The Museum of HP Calculators

This article is Copyright © 1984 by Hewlett-Packard and is used by permission. The article was originally published in the July, 1984 issue of the Hewlett-Packard Journal. The figure was redrawn for legibility and is copyright 1997 MoHPC. If errors crept in during the scanning process, please contact Dave Hicks

Custom CMOS Architecture for a Handheld Computer

by James P. Dickie


THE ELECTRONICS SYSTEM for the HP-71B Computer is based on seven custom CMOS integrated circuits and a liquid-crystal display (LCD) designed into a package that allows users to customize the HP-71B easily to their needs. A simplified block diagram of the mainframe system is shown in Fig. 1. The system is battery-powered, requiring no power supply, and consists of a CPU and three display drivers mounted on the underside of the keyboard/display printed circuit board. A four-chip 64K-byte ROM hybrid and four 4K-byte RAM hybrids are mounted on the I/O printed circuit board. The four RAM hybrids in combination with the 1.5K bytes of display driver RAM provide 17.5K bytes of built-in RAM. Connections to the four RAM/ROM ports in the front of the HP-71B and the HP-IL (Hewlett-Packard Interface Loop) port in the back of the machine are made via the I/O printed circuit board. The port for the optional card reader connects to the keyboard printed circuit board.

Fig. 1

The CPU was designed and optimized for use in handheld computer products. It uses a 64-bit internal word size, operates on a 4-bit data path, and uses 20-bit addresses to provide a 5l2K-byte address space (the largest available in this size of machine). The large address space eliminates the problem previous systems had in bank-switching ROMs and RAMs to obtain a larger memory space.
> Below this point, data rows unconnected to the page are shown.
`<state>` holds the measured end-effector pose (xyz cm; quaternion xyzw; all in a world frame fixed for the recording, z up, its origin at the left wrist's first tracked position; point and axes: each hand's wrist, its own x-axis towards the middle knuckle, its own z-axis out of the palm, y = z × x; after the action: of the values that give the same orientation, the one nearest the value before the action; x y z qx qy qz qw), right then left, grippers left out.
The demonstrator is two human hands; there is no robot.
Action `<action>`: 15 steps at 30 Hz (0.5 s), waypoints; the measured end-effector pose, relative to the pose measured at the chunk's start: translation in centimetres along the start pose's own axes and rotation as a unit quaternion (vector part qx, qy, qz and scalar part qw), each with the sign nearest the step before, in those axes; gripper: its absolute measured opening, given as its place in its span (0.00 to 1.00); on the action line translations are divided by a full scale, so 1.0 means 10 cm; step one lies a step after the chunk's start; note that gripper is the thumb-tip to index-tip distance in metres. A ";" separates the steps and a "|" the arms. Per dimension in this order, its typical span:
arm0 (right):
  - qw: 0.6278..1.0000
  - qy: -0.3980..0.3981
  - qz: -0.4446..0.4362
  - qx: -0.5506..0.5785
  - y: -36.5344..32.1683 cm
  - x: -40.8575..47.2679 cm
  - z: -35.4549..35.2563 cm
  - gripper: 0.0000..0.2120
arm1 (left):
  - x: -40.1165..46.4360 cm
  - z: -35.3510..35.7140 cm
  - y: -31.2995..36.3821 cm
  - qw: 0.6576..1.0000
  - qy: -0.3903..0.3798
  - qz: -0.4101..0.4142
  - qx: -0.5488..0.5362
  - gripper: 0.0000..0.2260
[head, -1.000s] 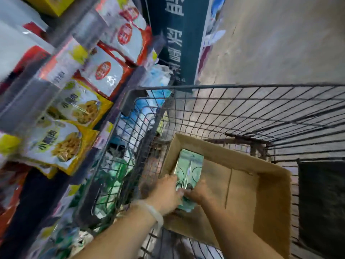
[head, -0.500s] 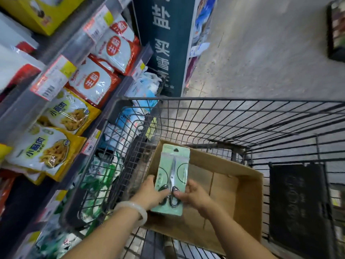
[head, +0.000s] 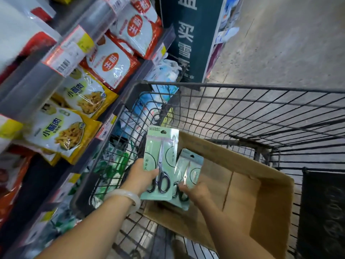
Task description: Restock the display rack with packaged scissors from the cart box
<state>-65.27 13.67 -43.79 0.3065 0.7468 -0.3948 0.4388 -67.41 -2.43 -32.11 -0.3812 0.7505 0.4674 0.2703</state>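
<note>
A brown cardboard box sits inside the wire shopping cart. My left hand grips a pale green pack of scissors by its lower left edge and holds it upright above the box's left corner. My right hand pinches a second green pack of scissors near its bottom, just behind and right of the first one. The box's floor to the right looks bare. The display rack for scissors is not clearly in view.
Shelves on the left hold red-and-white and yellow food bags with price tags on the rails. A dark teal sign panel stands ahead of the cart. Grey concrete floor stretches to the right. A dark panel fills the cart's right end.
The single stack held by both hands has split into two packs. My left hand has raised one above the box and my right hand now holds the other beside it.
</note>
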 end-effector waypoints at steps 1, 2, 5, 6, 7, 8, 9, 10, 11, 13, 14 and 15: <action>1.000 0.009 0.003 0.004 -0.02 0.02 0.02 0.26 | 0.03 0.00 -0.02 1.000 -0.002 -0.002 -0.010 0.22; 1.000 0.012 0.008 0.011 -0.01 0.05 0.04 0.25 | 0.04 0.00 -0.03 1.000 -0.005 0.000 -0.014 0.21; 0.999 0.004 0.021 0.050 -0.02 0.06 0.02 0.21 | 0.08 -0.04 -0.09 1.000 0.000 -0.013 -0.025 0.12; 0.997 0.002 0.023 0.071 -0.02 0.04 0.00 0.20 | 0.06 -0.06 -0.08 0.999 0.004 -0.012 -0.033 0.10; 0.995 -0.002 0.027 0.094 -0.02 0.02 -0.02 0.20 | 0.05 -0.08 -0.09 0.999 0.007 -0.014 -0.033 0.10; 0.993 -0.008 0.032 0.115 -0.02 -0.01 -0.06 0.21 | 0.00 -0.10 -0.07 0.999 0.012 -0.007 -0.032 0.12; 0.991 -0.017 0.032 0.127 -0.03 -0.06 -0.10 0.22 | -0.03 -0.12 -0.08 0.999 0.016 -0.012 -0.030 0.18; 0.990 -0.030 0.028 0.136 -0.03 -0.13 -0.13 0.23 | -0.07 -0.15 -0.07 0.999 0.022 -0.010 -0.030 0.23; 0.988 -0.043 0.016 0.147 -0.03 -0.20 -0.18 0.24 | -0.11 -0.18 -0.05 0.999 0.023 -0.014 -0.039 0.22; 0.984 -0.062 -0.026 0.167 -0.06 -0.37 -0.29 0.21 | -0.18 -0.26 -0.03 0.998 0.034 -0.005 -0.053 0.15; 0.980 -0.070 -0.049 0.179 -0.10 -0.47 -0.34 0.19 | -0.24 -0.31 -0.01 0.997 0.039 0.004 -0.059 0.12; 0.976 -0.077 -0.074 0.190 -0.16 -0.58 -0.40 0.16 | -0.30 -0.36 0.01 0.997 0.046 0.009 -0.069 0.10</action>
<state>-65.71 15.64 -36.89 0.2973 0.6427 -0.5831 0.3982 -65.94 -4.75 -28.27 -0.4133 0.7314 0.5022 0.2048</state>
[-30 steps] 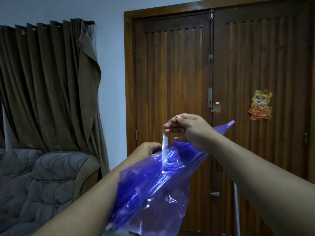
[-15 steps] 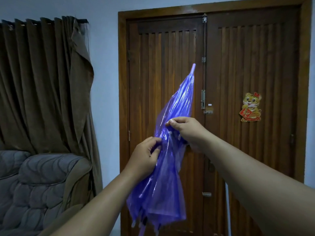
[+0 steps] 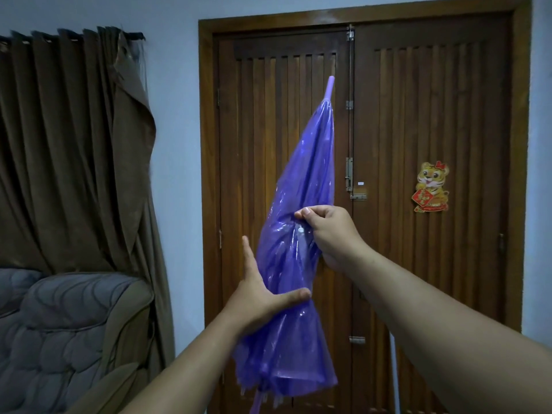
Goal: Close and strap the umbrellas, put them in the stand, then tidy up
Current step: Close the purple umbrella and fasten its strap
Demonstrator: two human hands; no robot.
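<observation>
A folded purple see-through umbrella (image 3: 301, 180) points tip-up in front of the wooden door. My right hand (image 3: 328, 231) pinches the strap at the umbrella's middle, right beside a small white snap button (image 3: 300, 230). My left hand (image 3: 257, 297) wraps around the canopy lower down, thumb across the front and fingers behind. The canopy's lower edge flares loose near the bottom of the view, and the handle is out of sight. No umbrella stand is visible.
A brown double door (image 3: 388, 144) with a tiger sticker (image 3: 431, 186) fills the wall ahead. Dark brown curtains (image 3: 74, 150) hang at the left above a grey sofa (image 3: 68, 330). A thin white pole (image 3: 394, 372) leans near the door at lower right.
The umbrella has swung from tilted to the right to nearly upright. My left hand slid down the canopy to grip lower, and my right hand brought the strap around the middle.
</observation>
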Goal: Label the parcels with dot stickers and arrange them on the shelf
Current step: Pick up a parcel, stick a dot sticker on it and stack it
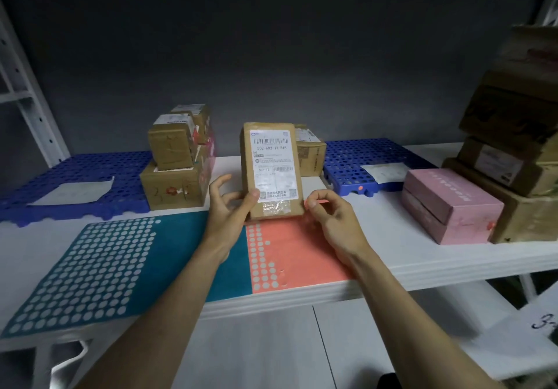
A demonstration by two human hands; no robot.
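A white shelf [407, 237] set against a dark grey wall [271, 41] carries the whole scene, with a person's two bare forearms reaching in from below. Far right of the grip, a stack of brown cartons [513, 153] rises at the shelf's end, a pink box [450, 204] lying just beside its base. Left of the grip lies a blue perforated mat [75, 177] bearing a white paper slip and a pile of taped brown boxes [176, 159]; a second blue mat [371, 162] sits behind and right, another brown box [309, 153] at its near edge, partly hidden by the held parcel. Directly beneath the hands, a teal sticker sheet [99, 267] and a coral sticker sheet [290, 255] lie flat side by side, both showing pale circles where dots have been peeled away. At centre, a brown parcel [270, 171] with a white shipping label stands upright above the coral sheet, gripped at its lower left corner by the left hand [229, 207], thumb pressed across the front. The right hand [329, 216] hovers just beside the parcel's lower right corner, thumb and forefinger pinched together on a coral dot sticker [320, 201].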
The instruction set is based on the style of architecture used in the HP-41C Computer1 and is oriented toward the arithmetic nature of handheld calculators with the capability of both hexadecimal and binary-coded decimal (BCD) arithmetic.

The CPU incorporates two functions normally delegated to support chips--keyboard control and clock generation. The keyboard logic consists of a general-purpose input register (16 lines) with interrupt capability and a general-purpose output register (12 lines). The output register is also used to drive the daisy chains to each port (see article about memory configuration) and, in combination with external circuitry, to drive the piezoelectric beeper at one of two selected audio levels.

Three display driver ICs drive the 8-row-by-136-column (including annunciators) liquid-crystal display. One of these three drivers acts as the master and generates the display clock, the voltage reference, and the display-on signal used by the other two display chips (slaves). A 4-bit software-controlled register modifies the display contrast and optimum viewing angle by adjusting the value of the voltage reference signal. The master/slave function and addressing of a display driver chip are selected by two configuration pins that are tied high or low on the printed circuit board. Each driver chip supplies 512 bytes of hard-configured RAM and a 24-bit crystal-controlled oscillator timer with 1/512-second resolution. The timers are used by the HP-71B's operating system to implement the real-time clock system.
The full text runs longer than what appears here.